Chapter One
Candi
The GPS on my phone died somewhere around the Montana border, which should have been my first sign that this entire plan was spectacularly, catastrophically stupid.
But here I was anyway, pulling my beat-up Honda Civic into Hope Peak, Montana at seven in the morning. My eyes felt scraped raw, and somewhere around Idaho I'd consumed my body weight in gas station coffee.
This is fine. Everything is fine. This is going to save your career.
The moment I rounded the curve into town, my breath caught.
Hope Peak was perfect. Almost too perfect, like someone had taken every holiday movie I'd ever watched and crammed them into one impossibly charming mountain town. The main street was lined with old-fashioned lamp posts wrapped in evergreen garland and red velvet bows. Every building—from the coffee shop to the general store to what looked like a bar and grill—was decked out in twinkling white lights. And right in the center of the town square stood the most enormous Christmas tree I'd ever seen, easily forty feet tall, covered in thousands of lights still glowing in the early morning dimness.
Snow blanketed everything. Real snow. Not the sad, slushy brown stuff that occasionally appeared in Phoenix and melted by noon.
I pulled over and stared.
For the first time since Drew had dumped me—live, on camera, during Day 2 of our "12 Days of Vlogmas" special, in front of 4.3 million people who'd turned it into a meme within hours—I felt something other than humiliation.
I felt hope.
Ironic, considering the town's name.
My phone buzzed in the cupholder. I grabbed it, the motion as automatic as breathing.
The notification was from my Instagram analytics. My follower count had dropped again overnight.
486,547 followers.
Down from 612,000 at Thanksgiving.
I set my phone face-down in the cupholder and took a shaky breath. The numbers could wait.
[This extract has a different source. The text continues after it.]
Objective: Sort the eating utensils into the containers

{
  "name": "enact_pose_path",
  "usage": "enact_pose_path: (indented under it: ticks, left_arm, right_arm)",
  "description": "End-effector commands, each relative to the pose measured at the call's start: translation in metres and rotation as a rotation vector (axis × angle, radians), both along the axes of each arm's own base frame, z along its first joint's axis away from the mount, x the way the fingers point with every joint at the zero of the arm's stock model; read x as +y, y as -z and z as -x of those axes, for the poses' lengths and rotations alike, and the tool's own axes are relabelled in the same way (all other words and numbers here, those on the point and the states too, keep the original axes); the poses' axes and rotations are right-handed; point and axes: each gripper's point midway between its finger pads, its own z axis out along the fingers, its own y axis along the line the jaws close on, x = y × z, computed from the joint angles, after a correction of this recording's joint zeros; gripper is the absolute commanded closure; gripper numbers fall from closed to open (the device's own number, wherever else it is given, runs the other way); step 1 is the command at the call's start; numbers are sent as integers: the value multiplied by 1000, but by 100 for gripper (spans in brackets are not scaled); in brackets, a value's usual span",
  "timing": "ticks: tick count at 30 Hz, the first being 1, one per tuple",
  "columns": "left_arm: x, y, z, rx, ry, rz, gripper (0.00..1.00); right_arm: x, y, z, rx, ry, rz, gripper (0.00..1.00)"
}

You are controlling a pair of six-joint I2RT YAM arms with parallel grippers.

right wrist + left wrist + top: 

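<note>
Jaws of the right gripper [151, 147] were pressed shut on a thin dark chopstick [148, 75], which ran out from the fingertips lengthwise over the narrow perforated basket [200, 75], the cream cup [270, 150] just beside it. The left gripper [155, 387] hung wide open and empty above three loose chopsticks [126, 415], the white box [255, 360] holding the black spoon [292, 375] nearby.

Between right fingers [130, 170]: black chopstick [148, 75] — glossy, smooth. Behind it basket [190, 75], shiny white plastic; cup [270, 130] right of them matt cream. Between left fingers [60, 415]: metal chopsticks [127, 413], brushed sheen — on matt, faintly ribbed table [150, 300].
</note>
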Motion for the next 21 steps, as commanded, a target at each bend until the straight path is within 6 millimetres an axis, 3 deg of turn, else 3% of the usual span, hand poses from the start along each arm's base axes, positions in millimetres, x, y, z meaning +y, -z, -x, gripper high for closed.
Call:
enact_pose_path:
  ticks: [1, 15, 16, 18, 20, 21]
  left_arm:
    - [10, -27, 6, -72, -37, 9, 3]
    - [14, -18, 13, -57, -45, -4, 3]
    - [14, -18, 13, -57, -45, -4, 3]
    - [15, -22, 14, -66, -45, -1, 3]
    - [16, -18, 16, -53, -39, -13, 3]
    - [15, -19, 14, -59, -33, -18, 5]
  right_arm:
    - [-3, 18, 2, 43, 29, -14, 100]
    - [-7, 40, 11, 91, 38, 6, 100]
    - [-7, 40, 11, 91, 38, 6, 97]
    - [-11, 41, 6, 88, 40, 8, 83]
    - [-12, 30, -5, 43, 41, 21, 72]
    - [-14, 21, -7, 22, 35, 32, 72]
Right now, I needed to check into the cottage I'd impulsively booked three days ago and figure out how to turn Hope Peak into my salvation.
The "Single Girl's Guide to the Holidays" rebrand was going to work. Because the alternative was moving back in with my parents and getting a real job, and I'd rather eat my own selfie stick.
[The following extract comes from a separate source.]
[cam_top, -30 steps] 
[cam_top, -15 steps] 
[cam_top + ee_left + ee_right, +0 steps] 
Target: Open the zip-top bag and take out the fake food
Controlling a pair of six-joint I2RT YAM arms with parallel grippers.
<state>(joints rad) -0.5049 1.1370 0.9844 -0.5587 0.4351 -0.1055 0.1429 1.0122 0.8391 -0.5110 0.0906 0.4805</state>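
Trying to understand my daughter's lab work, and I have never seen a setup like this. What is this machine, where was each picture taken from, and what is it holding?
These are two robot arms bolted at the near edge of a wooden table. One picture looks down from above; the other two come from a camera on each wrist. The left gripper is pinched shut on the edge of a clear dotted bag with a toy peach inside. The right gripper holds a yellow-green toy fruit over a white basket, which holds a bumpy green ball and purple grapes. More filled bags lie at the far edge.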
The cottage was a short distance from the square, down a tree-lined street where every house looked like it belonged on a greeting card. I grabbed my suitcase first, trudging through snow that crunched satisfyingly under my boots, my breath coming out in white puffs.
The lockbox code worked on the first try, which felt like a small miracle given how the rest of my life was going.
I pushed open the door and stopped dead.
"Oh my god."
If Christmas threw up in a cabin, this is what it would look like.
There was a Christmas tree in the living room. A smaller one on the kitchen counter. Garland on every surface. Mis-matched stockings hung on a mantel crowded with fake candles and glitter-encrusted pinecones. There were decorative snowmen, Santa figurines, nutcrackers, and what appeared to be an entire nativity scene on the bookshelf. Red and green plaid throw pillows. Reindeer kitchen towels. A "Merry Christmas" doormat. A life-sized cardboard cutout of an elf in the corner that nearly gave me a heart attack.
It was hideous.
It was flawless.
It was Instagram gold.
I hauled my suitcase inside and went back for my equipment bag. Two trips later, I had everything piled in the small living room: my professional camera with three lenses, my good tripod, my ring light, laptop, spare batteries, and a tangle of charging cables.
Looking at it all spread across the floor made me feel slightly better. This was real. I was a professional. I knew what I was doing.
Even if right now I felt like I was drowning and grasping for a life raft I wasn't sure existed.